◆ What you should do:
Word-for-word transcription needed. Include every entry below but no pictures.
**** Input data ****
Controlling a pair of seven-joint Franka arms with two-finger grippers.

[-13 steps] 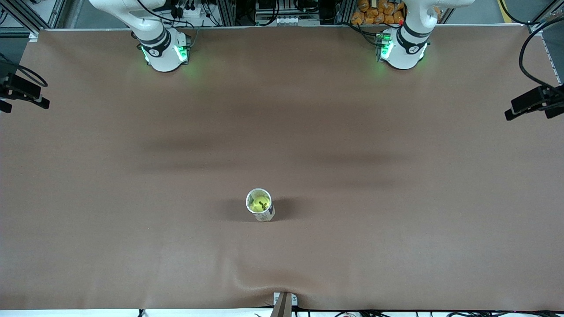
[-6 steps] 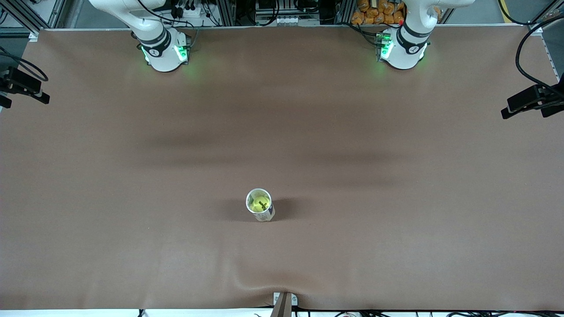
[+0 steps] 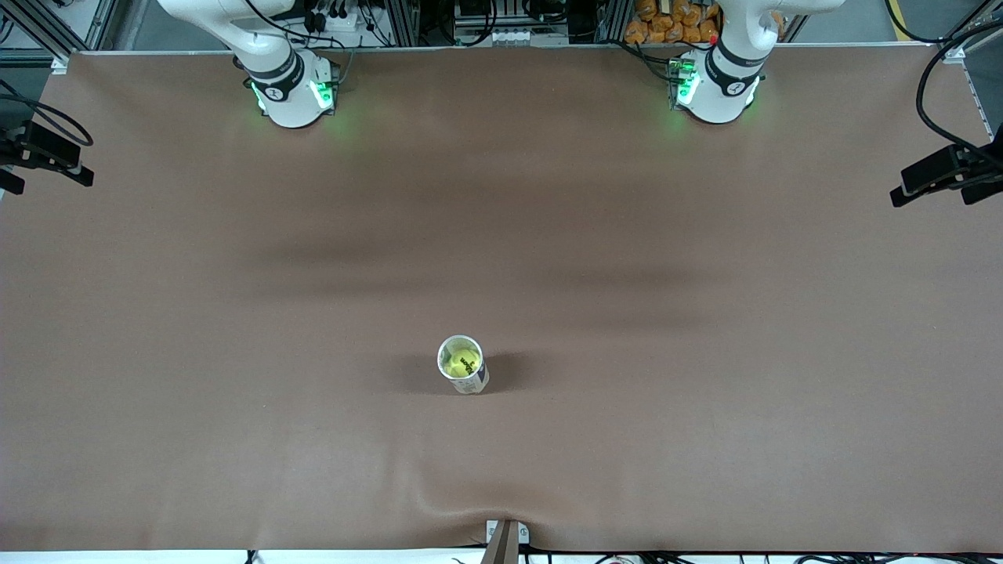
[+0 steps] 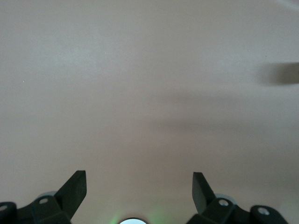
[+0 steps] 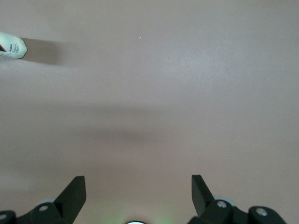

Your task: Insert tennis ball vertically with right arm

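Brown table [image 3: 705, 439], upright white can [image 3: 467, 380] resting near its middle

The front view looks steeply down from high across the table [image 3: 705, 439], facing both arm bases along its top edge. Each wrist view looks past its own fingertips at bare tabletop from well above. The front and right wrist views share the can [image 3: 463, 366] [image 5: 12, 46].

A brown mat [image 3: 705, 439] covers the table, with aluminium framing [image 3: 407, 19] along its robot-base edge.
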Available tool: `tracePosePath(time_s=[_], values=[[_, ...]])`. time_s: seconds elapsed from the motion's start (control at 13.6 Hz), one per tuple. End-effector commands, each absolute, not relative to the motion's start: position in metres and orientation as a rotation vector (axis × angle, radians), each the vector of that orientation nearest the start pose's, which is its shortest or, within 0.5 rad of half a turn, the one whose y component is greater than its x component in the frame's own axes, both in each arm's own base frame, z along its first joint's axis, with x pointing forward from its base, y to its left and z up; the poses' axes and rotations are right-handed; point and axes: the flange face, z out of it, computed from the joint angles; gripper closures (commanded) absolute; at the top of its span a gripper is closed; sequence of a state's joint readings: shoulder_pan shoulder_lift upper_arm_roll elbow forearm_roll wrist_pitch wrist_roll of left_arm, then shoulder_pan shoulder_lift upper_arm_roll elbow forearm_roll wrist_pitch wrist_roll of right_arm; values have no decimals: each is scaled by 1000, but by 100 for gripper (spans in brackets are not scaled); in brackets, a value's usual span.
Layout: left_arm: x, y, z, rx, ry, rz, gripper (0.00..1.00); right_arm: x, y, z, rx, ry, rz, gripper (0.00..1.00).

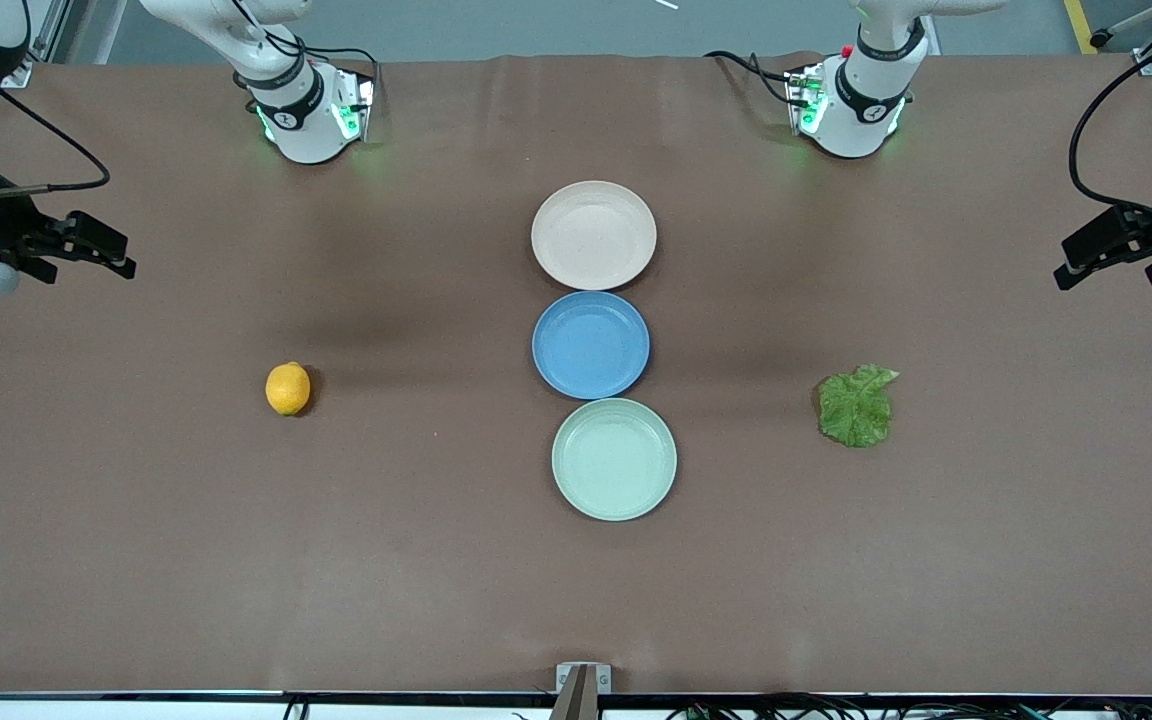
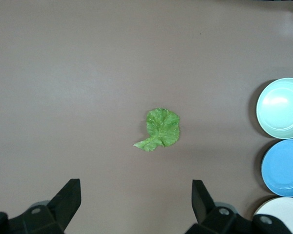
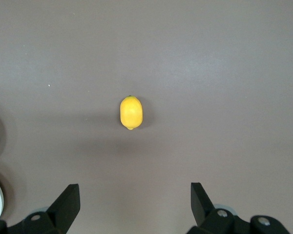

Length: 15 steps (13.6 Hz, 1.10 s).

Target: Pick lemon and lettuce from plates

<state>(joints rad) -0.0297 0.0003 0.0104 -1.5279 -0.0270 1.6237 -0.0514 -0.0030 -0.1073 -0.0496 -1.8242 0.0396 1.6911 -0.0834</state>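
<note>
While plates (image 1: 593, 235) sit bare, lemon (image 1: 288, 388), lettuce (image 1: 856, 406) — on table.

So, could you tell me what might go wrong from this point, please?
The lettuce lies flat on the table, so the open left gripper may scrape the cloth or pinch only an edge. The lemon is round and smooth; the open right gripper could nudge it into rolling. Neither is on a plate, unlike the task wording.

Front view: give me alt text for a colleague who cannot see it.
Three empty plates line the table's middle: beige-pink plate, blue plate, mint green plate nearest the camera. The lemon lies toward the right arm's end, the lettuce toward the left arm's.
</note>
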Motion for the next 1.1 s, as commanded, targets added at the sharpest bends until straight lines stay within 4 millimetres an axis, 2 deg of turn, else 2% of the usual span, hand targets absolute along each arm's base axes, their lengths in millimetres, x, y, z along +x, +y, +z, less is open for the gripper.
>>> tracePosePath(time_s=[0.0, 1.03], values=[[557, -15, 658, -3148, 0, -142, 0, 520, -26, 568, -3089, -15, 47, 0], [556, -14, 656, -3158, -12, -133, 0, 520, -21, 566, -3105, -37, 47, 0]])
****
◆ Output for this exercise:
Controlling a pair of seven-joint Franka arms with two-finger grippers.

[-13 steps] 
[-6 steps] 
[+0 steps] 
[+0 steps] 
[+0 steps] 

Your task: Insert tennis ball vertically with right arm

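Brown table [image 3: 705, 439], upright white can [image 3: 467, 380] resting near its middle

The front view looks steeply down from high across the table [image 3: 705, 439], facing both arm bases along its top edge. Each wrist view looks past its own fingertips at bare tabletop from well above. The front and right wrist views share the can [image 3: 463, 366] [image 5: 12, 46].

A brown mat [image 3: 705, 439] covers the table, with aluminium framing [image 3: 407, 19] along its robot-base edge.
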Available tool: `tracePosePath(time_s=[_], values=[[_, ...]])`. time_s: seconds elapsed from the motion's start (control at 13.6 Hz), one per tuple. End-effector commands, each absolute, not relative to the motion's start: position in metres and orientation as a rotation vector (axis × angle, radians), each the vector of that orientation nearest the start pose's, which is its shortest or, within 0.5 rad of half a turn, the one whose y component is greater than its x component in the frame's own axes, both in each arm's own base frame, z along its first joint's axis, with x pointing forward from its base, y to its left and z up; the poses' axes and rotations are right-handed; point and axes: the flange face, z out of it, computed from the joint angles; gripper closures (commanded) absolute; at the top of its span a gripper is closed; sequence of a state's joint readings: shoulder_pan shoulder_lift upper_arm_roll elbow forearm_roll wrist_pitch wrist_roll of left_arm, then shoulder_pan shoulder_lift upper_arm_roll elbow forearm_roll wrist_pitch wrist_roll of right_arm; values have no decimals: each is scaled by 1000, but by 100 for gripper (spans in brackets are not scaled); in brackets, a value's usual span.
Layout: left_arm: x, y, z, rx, ry, rz, gripper (0.00..1.00); right_arm: x, y, z, rx, ry, rz, gripper (0.00..1.00).


Length: 15 steps (13.6 Hz, 1.10 s).

Target: Pick lemon and lettuce from plates

<state>(joints rad) -0.0297 0.0003 0.0104 -1.5279 -0.0270 1.6237 -0.0514 -0.0030 -0.1073 -0.0496 -1.8242 0.0396 1.6911 -0.0834</state>
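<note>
While plates (image 1: 593, 235) sit bare, lemon (image 1: 288, 388), lettuce (image 1: 856, 406) — on table.

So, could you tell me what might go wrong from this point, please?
The lettuce lies flat on the table, so the open left gripper may scrape the cloth or pinch only an edge. The lemon is round and smooth; the open right gripper could nudge it into rolling. Neither is on a plate, unlike the task wording.

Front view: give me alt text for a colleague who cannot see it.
Three empty plates line the table's middle: beige-pink plate, blue plate, mint green plate nearest the camera. The lemon lies toward the right arm's end, the lettuce toward the left arm's.
</note>
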Motion for the next 1.1 s, as commanded, targets added at the sharpest bends until straight lines stay within 4 millimetres an axis, 2 deg of turn, else 2% of the usual span, hand targets absolute along each arm's base axes, their lengths in millimetres, x, y, z along +x, +y, +z, less is open for the gripper.
>>> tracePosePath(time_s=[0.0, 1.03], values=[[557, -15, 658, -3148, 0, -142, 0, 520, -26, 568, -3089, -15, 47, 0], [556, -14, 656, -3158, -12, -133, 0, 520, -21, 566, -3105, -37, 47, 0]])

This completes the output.